Activity: Give again, exactly as written, each line of the material below starting at the line that contains "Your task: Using" and ending at the line that contains "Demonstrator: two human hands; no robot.". Both ends count, and no other line does.

** Data for the task follows **

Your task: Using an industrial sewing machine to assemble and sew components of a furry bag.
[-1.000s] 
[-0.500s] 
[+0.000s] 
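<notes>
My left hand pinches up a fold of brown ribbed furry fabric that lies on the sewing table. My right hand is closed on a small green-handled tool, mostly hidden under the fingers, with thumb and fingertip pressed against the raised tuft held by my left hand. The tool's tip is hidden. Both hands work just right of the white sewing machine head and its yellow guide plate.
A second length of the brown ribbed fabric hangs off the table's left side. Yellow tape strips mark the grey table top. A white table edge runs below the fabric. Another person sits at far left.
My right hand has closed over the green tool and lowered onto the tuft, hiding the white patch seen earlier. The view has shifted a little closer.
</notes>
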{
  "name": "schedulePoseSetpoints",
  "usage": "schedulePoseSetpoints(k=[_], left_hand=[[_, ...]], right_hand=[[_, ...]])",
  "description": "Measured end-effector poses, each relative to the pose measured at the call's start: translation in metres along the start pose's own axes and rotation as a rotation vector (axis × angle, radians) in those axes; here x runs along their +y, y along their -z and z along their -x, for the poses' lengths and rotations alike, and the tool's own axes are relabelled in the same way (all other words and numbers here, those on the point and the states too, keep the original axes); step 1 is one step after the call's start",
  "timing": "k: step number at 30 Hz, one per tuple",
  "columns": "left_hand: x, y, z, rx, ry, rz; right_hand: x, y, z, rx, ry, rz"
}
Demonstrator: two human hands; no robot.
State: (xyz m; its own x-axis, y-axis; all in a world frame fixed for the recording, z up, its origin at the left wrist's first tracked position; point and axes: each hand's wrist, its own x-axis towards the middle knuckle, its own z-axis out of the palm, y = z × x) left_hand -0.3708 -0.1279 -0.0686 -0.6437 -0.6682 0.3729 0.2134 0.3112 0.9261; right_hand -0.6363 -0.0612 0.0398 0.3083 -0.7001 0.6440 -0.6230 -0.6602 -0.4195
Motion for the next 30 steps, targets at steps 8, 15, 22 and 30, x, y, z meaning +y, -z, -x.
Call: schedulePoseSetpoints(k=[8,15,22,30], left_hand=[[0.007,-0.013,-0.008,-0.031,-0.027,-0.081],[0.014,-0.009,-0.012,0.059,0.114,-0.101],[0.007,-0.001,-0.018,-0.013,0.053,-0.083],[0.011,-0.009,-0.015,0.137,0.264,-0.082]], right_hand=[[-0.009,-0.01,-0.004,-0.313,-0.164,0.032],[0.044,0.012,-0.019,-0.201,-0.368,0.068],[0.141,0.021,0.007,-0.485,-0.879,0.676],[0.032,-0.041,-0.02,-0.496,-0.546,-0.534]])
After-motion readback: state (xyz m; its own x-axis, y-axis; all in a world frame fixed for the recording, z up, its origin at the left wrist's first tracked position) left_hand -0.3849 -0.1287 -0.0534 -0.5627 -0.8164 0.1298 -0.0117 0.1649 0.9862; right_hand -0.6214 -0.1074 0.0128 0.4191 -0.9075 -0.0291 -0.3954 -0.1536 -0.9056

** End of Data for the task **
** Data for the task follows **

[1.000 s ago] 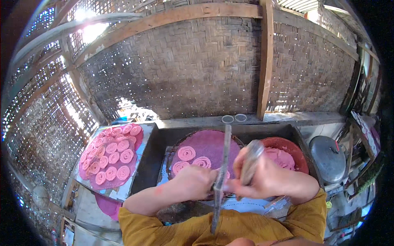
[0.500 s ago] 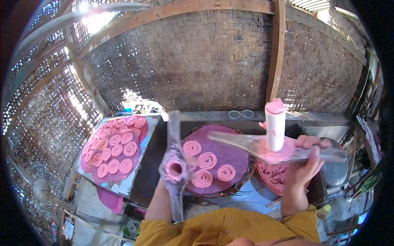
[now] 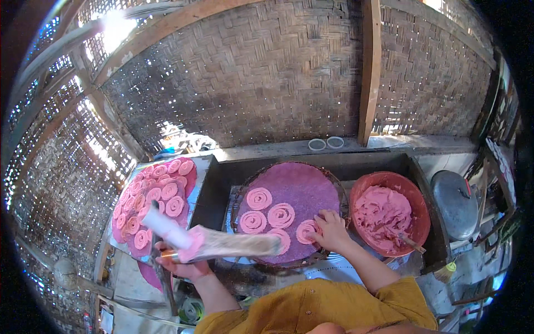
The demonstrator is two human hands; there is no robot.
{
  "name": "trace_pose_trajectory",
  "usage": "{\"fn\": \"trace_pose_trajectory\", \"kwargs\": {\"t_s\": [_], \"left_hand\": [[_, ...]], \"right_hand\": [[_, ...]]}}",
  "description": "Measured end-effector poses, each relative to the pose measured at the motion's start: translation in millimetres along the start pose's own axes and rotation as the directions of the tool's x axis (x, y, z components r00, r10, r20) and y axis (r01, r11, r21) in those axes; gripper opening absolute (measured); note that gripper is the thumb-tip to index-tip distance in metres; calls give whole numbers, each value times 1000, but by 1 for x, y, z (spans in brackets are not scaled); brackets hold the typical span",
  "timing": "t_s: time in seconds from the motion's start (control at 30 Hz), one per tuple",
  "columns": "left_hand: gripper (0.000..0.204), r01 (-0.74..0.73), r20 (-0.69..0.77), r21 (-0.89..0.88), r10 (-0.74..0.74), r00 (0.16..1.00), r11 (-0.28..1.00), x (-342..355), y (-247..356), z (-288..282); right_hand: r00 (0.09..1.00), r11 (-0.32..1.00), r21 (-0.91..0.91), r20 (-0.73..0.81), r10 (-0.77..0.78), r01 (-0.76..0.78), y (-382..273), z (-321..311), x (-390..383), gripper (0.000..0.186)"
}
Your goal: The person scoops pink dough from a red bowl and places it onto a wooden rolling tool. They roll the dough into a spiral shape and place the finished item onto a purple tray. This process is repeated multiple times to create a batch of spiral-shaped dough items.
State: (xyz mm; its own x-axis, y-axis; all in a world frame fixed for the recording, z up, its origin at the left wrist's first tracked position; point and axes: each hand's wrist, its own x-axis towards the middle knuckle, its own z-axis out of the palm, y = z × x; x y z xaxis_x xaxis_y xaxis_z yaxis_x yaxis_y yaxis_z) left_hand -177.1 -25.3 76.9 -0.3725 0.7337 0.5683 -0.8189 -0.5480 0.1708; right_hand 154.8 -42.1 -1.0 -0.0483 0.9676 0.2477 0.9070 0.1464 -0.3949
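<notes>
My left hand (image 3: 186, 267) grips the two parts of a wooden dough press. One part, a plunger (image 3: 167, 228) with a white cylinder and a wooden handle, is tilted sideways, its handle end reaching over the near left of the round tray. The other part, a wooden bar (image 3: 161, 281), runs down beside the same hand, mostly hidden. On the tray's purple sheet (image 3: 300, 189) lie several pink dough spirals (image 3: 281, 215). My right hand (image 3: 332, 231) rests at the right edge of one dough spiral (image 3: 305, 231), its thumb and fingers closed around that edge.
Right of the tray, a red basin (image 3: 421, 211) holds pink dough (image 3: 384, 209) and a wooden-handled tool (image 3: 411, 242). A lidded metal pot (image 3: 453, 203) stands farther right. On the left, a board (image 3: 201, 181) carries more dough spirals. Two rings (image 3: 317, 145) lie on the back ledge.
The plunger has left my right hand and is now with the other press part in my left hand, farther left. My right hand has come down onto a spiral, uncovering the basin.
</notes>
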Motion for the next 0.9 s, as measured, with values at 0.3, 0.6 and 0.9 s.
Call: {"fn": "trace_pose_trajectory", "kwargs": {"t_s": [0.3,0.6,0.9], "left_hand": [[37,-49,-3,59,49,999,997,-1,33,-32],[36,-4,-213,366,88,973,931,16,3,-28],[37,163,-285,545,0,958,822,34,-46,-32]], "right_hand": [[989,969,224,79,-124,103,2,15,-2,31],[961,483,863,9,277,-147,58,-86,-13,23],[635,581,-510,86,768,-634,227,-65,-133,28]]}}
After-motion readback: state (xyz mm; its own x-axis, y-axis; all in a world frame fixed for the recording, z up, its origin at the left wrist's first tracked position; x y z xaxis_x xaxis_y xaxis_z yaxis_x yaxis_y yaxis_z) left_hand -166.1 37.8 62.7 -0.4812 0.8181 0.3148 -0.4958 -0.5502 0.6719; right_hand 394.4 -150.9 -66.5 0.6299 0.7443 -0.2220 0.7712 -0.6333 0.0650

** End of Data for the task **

Response box:
Your task: Using an industrial sewing machine to assemble and sew components of a furry bag.
[-1.000s] 
[-0.500s] 
[+0.000s] 
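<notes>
My left hand pinches up a fold of brown ribbed furry fabric that lies on the sewing table. My right hand is closed on a small green-handled tool, mostly hidden under the fingers, with thumb and fingertip pressed against the raised tuft held by my left hand. The tool's tip is hidden. Both hands work just right of the white sewing machine head and its yellow guide plate.
A second length of the brown ribbed fabric hangs off the table's left side. Yellow tape strips mark the grey table top. A white table edge runs below the fabric. Another person sits at far left.
My right hand has closed over the green tool and lowered onto the tuft, hiding the white patch seen earlier. The view has shifted a little closer.
</notes>
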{
  "name": "schedulePoseSetpoints",
  "usage": "schedulePoseSetpoints(k=[_], left_hand=[[_, ...]], right_hand=[[_, ...]])",
  "description": "Measured end-effector poses, each relative to the pose measured at the call's start: translation in metres along the start pose's own axes and rotation as a rotation vector (axis × angle, radians) in those axes; here x runs along their +y, y along their -z and z along their -x, for the poses' lengths and rotations alike, and the tool's own axes are relabelled in the same way (all other words and numbers here, those on the point and the states too, keep the original axes); step 1 is one step after the call's start",
  "timing": "k: step number at 30 Hz, one per tuple",
  "columns": "left_hand: x, y, z, rx, ry, rz; right_hand: x, y, z, rx, ry, rz"
}
Demonstrator: two human hands; no robot.

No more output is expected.